DESCRIPTION OF THE TASK:
Check each line of the material. Copy those containing "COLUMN".

+--

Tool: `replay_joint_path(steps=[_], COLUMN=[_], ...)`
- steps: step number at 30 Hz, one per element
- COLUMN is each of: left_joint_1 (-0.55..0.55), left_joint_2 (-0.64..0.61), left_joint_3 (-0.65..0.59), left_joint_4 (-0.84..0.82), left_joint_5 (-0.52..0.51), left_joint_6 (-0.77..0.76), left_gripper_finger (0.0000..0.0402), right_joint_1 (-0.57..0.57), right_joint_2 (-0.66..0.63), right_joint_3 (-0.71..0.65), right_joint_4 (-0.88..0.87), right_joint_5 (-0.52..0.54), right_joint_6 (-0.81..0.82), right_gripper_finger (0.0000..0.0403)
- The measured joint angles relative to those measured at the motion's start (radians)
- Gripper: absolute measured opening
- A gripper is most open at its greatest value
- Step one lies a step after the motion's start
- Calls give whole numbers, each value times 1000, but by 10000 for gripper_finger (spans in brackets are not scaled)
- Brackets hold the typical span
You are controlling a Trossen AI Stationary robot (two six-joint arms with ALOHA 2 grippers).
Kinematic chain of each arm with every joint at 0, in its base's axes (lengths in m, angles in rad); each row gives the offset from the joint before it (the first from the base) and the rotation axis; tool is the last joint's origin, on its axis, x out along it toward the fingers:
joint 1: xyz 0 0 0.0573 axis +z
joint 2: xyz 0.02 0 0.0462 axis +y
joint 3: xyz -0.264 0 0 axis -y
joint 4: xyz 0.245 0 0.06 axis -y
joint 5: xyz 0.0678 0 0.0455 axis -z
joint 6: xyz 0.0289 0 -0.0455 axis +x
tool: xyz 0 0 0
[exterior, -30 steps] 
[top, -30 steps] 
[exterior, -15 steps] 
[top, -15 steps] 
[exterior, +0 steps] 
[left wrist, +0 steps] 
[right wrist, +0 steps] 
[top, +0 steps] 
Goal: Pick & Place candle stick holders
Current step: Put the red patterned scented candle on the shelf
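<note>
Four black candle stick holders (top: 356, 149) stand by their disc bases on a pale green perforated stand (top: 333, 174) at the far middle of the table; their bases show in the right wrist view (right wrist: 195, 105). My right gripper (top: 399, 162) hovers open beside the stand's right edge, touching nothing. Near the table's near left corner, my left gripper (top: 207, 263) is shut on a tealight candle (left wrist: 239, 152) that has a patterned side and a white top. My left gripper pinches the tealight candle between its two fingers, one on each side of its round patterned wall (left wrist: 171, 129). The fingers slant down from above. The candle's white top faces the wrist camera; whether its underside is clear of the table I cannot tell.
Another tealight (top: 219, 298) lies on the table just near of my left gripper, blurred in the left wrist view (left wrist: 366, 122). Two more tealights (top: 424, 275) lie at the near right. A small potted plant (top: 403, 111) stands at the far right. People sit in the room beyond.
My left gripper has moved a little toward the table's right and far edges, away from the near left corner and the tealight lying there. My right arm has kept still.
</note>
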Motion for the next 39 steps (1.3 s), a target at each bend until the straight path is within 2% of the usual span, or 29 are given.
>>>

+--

RESPONSE BOX:
Tool: `replay_joint_path(steps=[_], COLUMN=[_], ...)`
- COLUMN is each of: left_joint_1 (-0.55..0.55), left_joint_2 (-0.64..0.61), left_joint_3 (-0.65..0.59), left_joint_4 (-0.84..0.82), left_joint_5 (-0.52..0.51), left_joint_6 (-0.77..0.76), left_gripper_finger (0.0000..0.0402), right_joint_1 (-0.57..0.57), right_joint_2 (-0.66..0.63), right_joint_3 (-0.71..0.65), right_joint_4 (-0.88..0.87), right_joint_5 (-0.52..0.54), right_joint_6 (-0.81..0.82), right_gripper_finger (0.0000..0.0403)

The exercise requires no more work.